Locally, in recent weeks, Governor Daniels cited Indiana’s “closed shop” laws as a significant reason behind Colgate’s decision to leave Southern Indiana. And “right-to-work” bills have been introduced in both Kentucky and Indiana—“open shop” laws that would allow workers to join a firm that has union representation without being forced to join the union and pay dues.
Clearly, union representation drives up the cost of doing business. It’s more difficult to determine whether this is a deciding factor in a firm choosing to leave a state—or not to enter a state. In any case, artificially high costs cannot be helpful for promoting a state’s economic development.
Unions are a labor market cartel whose members bind together as one bargaining unit to increase compensation. Like a cartel in a product market (e.g., OPEC), the cartel holds together by a.) promoting solidarity among members; and b.) limiting competition from outsiders. All suppliers, whether of labor or lawn chairs, would like higher prices for what they sell. Unfortunately (for them), competitive labor and product markets work against that goal. The solution: restrict competition.
“Closed shop” laws are an important element in promoting solidarity among union members. Obviously, their cartel is strengthened when people who join a unionized firm must join the union and must pay dues.
But unions are especially active in restricting their competition.
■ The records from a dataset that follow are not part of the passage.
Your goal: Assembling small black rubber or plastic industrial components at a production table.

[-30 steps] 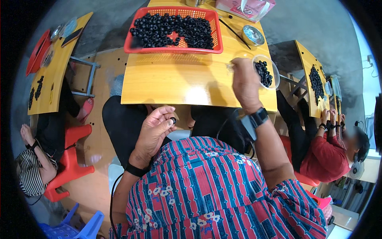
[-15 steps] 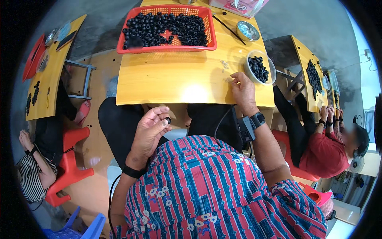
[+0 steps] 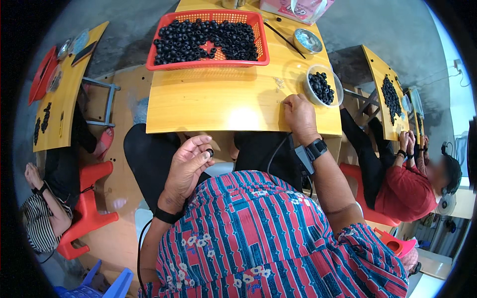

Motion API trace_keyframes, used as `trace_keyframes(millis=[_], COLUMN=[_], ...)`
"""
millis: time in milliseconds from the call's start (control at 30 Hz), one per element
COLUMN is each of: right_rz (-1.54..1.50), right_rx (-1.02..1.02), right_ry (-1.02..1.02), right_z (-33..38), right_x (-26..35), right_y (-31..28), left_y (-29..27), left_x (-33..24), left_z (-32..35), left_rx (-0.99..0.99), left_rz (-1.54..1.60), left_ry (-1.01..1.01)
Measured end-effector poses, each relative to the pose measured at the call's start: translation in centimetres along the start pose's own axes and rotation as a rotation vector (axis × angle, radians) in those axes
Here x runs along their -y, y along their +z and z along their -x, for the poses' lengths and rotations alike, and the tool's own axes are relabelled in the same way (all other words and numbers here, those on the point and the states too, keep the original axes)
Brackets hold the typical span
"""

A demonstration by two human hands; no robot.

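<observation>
Between thumb and fingers, my left hand (image 3: 187,163) pinches a small black ring-shaped part (image 3: 210,152), held above my lap just off the table's front edge. My right hand (image 3: 300,116) rests low on the yellow table (image 3: 198,102) with its fingers drawn together on the surface. Whatever lies under those fingertips is hidden or too small to name. A little beyond them is a scatter of tiny pale pieces (image 3: 279,82). Beside the right hand stands a clear plastic tub (image 3: 340,90) holding more black ring-shaped parts (image 3: 321,88).
A red basket (image 3: 208,64) of many black parts sits at the far left. Behind the tub are a metal bowl (image 3: 308,41) of small pale-blue contents, a thin black rod (image 3: 284,39) and a pink bag (image 3: 298,11). People sit at tables on both sides.
My right hand has shifted slightly left and down onto the table, its fingers closing toward the surface. My left hand stays in place, still pinching the black part.
</observation>
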State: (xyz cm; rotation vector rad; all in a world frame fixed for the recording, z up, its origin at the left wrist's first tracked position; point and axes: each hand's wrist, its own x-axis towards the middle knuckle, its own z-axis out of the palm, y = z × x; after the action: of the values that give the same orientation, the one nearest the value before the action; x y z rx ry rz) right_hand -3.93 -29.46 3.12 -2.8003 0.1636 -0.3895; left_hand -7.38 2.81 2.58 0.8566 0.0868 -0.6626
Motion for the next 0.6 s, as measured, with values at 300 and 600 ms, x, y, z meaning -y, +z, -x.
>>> trace_keyframes(millis=[300, 600], right_rz=[0.013, -0.104], right_rx=[-0.031, -0.445], right_ry=[-0.205, -0.408], right_z=[-2.4, -5.4], right_x=[0.2, 7.7], right_y=[-1.0, -10.3], left_y=[0.2, -0.4], left_x=[-0.1, 0.1], left_z=[0.1, 0.4], left_rx=[0.028, 0.035], left_rz=[-0.007, 0.013], left_ry=[0.014, 0.036])
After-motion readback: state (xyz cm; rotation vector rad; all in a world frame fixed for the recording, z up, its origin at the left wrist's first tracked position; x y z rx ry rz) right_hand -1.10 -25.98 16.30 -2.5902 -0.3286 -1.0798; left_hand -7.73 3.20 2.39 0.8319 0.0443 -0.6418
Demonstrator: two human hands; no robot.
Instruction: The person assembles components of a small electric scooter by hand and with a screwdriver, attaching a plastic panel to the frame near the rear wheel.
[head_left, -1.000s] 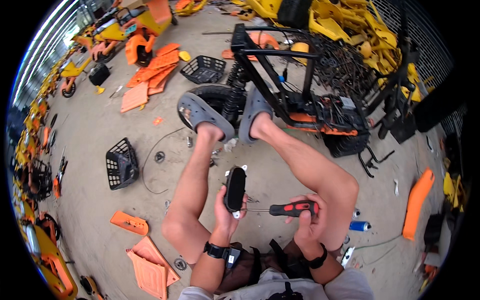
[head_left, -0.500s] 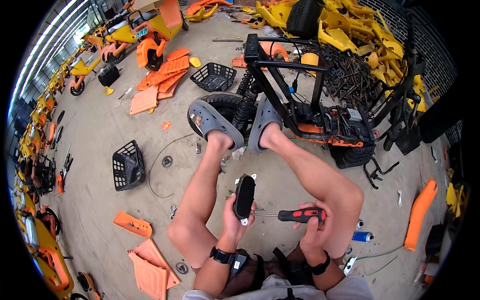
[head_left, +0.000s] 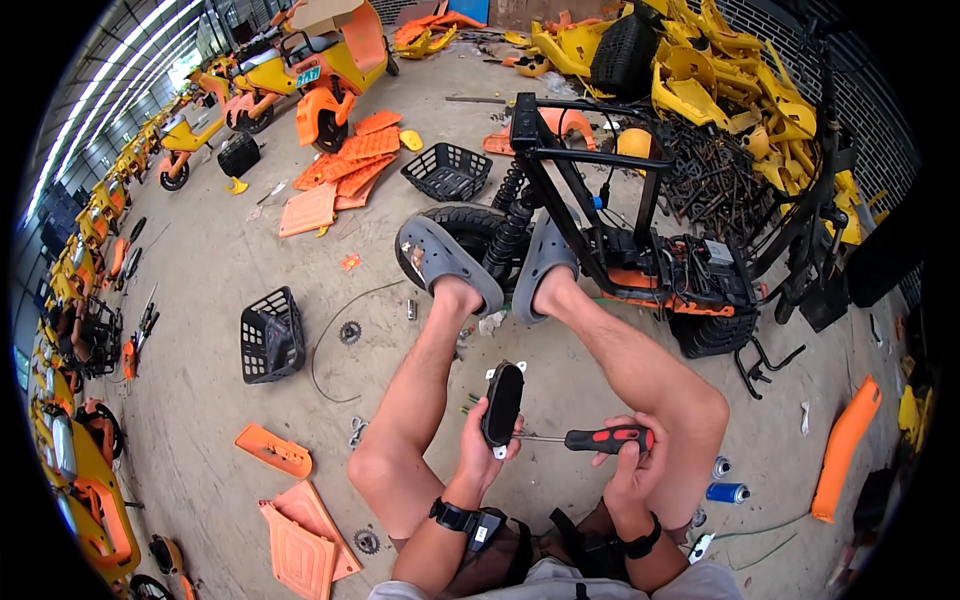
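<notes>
In my left hand (head_left: 477,445) I hold a black oblong part (head_left: 503,403) with pale mounting tabs at its ends, tilted nearly upright between my knees. My right hand (head_left: 632,455) is wrapped round the black and red handle of a screwdriver (head_left: 607,439). The screwdriver's shaft points left and reaches the lower right side of the part, beside my left fingers. Whether its tip touches a screw is hidden from here.
Beyond my feet stands a stripped black scooter frame (head_left: 590,220) with its wheel. Black baskets (head_left: 272,336), orange panels (head_left: 305,545), a gear (head_left: 349,332) and a blue can (head_left: 728,493) lie on the floor. Yellow body parts (head_left: 700,80) are heaped at the far right.
The whole view has shifted, so the scene sits slightly farther right and lower. Both hands keep their grips, and the screwdriver stays against the same side of the part.
</notes>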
In product markets, unions are avid proponents of trade “protectionism”—protecting American jobs from overseas competition and protecting American consumers from the bane of lower prices.
In labor markets, unions are fond of using the law to limit their competition as well—from mandatory licensing to laws mandating a “prevailing (union) wage” for public works projects. (The use of threats and violence are also helpful for decreasing non-union competition.)
Unfortunately, the political market activity of unions benefits their members at the expense of consumers, businesses, taxpayers, and competing workers. Unions are clearly not pro-consumer, pro-business, or pro-taxpayer—as their legislative efforts drive up prices, costs, and government spending. Ironically, unions are not pro-worker either—unless one defines workers narrowly as only those in a union. In a word, unions are simply pro-union.
Finally, note that the relative success of the public sector union in New York City is not surprising compared to the relative struggles of private sector unions. In competitive markets in the private sector, firms cannot afford the higher costs of unions. Companies can neither afford to pay the compensation premiums that unions demand nor tolerate the inefficiencies that unions encourage. In contrast, unions can thrive in arenas with limited competition and the relatively high profits that follow—or in the public sector, with the deep pockets of the taxpayer who isn’t paying any attention.
With ever-increasing regional and global competition, private sector unions will continue to fade. In the public sector, unions will continue to prosper—as yet another interest group whose members benefit themselves at the expense of others.